▶ _TASK DETAILS_
Leave the pictures out. Return the rest of the listing below exactly.

▶ _GIVEN INFORMATION_
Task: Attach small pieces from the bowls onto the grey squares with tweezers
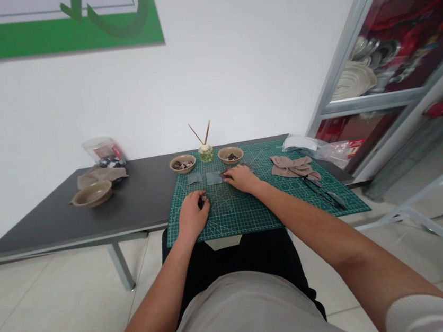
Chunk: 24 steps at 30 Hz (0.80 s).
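Observation:
My left hand [193, 215] rests on the green cutting mat [227, 213] near its front left, with the fingers curled around small dark pieces [201, 202]. Farther forward, my right hand [242, 178] lies palm down, its fingertips bent together at the right edge of a thin grey square [214, 178]. A dark bit shows under those fingertips, too small to name. To the left lies a second grey square [194, 177]. Behind the squares stand two tan bowls, the left bowl [172, 166] and the right bowl [241, 158], both holding small dark and pinkish pieces.
Between the bowls stands a small glass jar [206, 153] with two thin sticks. On the mat's right are a brown cloth [291, 166], dark slim tools [324, 194] and a clear plastic bag [302, 143]. Another tan bowl [93, 194] sits left on the grey table [141, 196].

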Available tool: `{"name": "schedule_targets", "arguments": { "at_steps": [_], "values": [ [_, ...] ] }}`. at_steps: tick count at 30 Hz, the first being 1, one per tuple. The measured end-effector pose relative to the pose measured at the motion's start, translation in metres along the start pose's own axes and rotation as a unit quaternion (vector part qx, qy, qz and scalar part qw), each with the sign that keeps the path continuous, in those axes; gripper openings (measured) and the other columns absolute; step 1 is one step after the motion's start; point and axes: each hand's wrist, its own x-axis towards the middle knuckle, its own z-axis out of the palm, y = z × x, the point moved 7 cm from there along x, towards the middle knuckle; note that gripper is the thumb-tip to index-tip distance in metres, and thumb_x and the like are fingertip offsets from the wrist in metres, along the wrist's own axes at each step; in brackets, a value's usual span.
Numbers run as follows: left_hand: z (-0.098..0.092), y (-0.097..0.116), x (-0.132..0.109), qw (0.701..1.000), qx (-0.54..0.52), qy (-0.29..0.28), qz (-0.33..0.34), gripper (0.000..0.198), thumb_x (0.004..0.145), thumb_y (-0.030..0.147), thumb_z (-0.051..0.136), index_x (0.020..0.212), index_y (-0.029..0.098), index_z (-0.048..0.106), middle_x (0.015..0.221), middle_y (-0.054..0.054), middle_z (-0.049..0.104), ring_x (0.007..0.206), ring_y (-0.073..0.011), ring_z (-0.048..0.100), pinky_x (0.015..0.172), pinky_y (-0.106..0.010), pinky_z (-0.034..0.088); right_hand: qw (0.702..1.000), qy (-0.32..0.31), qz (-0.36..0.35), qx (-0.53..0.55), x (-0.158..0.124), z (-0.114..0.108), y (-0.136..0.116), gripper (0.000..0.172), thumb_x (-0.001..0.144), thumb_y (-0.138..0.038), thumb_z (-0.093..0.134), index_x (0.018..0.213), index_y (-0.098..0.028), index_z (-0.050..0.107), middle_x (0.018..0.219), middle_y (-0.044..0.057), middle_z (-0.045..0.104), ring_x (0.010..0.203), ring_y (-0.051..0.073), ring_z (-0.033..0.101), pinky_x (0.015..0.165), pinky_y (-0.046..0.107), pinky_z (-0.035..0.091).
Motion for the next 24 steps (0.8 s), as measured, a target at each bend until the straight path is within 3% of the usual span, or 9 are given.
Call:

▶ _WORKED SOLUTION_
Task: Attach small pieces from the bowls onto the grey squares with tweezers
Chunk: 24 steps at 30 Hz (0.80 s).
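Observation:
My left hand [193, 215] rests on the green cutting mat [227, 213] near its front left, with the fingers curled around small dark pieces [201, 202]. Farther forward, my right hand [242, 178] lies palm down, its fingertips bent together at the right edge of a thin grey square [214, 178]. A dark bit shows under those fingertips, too small to name. To the left lies a second grey square [194, 177]. Behind the squares stand two tan bowls, the left bowl [172, 166] and the right bowl [241, 158], both holding small dark and pinkish pieces.
Between the bowls stands a small glass jar [206, 153] with two thin sticks. On the mat's right are a brown cloth [291, 166], dark slim tools [324, 194] and a clear plastic bag [302, 143]. Another tan bowl [93, 194] sits left on the grey table [141, 196].
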
Available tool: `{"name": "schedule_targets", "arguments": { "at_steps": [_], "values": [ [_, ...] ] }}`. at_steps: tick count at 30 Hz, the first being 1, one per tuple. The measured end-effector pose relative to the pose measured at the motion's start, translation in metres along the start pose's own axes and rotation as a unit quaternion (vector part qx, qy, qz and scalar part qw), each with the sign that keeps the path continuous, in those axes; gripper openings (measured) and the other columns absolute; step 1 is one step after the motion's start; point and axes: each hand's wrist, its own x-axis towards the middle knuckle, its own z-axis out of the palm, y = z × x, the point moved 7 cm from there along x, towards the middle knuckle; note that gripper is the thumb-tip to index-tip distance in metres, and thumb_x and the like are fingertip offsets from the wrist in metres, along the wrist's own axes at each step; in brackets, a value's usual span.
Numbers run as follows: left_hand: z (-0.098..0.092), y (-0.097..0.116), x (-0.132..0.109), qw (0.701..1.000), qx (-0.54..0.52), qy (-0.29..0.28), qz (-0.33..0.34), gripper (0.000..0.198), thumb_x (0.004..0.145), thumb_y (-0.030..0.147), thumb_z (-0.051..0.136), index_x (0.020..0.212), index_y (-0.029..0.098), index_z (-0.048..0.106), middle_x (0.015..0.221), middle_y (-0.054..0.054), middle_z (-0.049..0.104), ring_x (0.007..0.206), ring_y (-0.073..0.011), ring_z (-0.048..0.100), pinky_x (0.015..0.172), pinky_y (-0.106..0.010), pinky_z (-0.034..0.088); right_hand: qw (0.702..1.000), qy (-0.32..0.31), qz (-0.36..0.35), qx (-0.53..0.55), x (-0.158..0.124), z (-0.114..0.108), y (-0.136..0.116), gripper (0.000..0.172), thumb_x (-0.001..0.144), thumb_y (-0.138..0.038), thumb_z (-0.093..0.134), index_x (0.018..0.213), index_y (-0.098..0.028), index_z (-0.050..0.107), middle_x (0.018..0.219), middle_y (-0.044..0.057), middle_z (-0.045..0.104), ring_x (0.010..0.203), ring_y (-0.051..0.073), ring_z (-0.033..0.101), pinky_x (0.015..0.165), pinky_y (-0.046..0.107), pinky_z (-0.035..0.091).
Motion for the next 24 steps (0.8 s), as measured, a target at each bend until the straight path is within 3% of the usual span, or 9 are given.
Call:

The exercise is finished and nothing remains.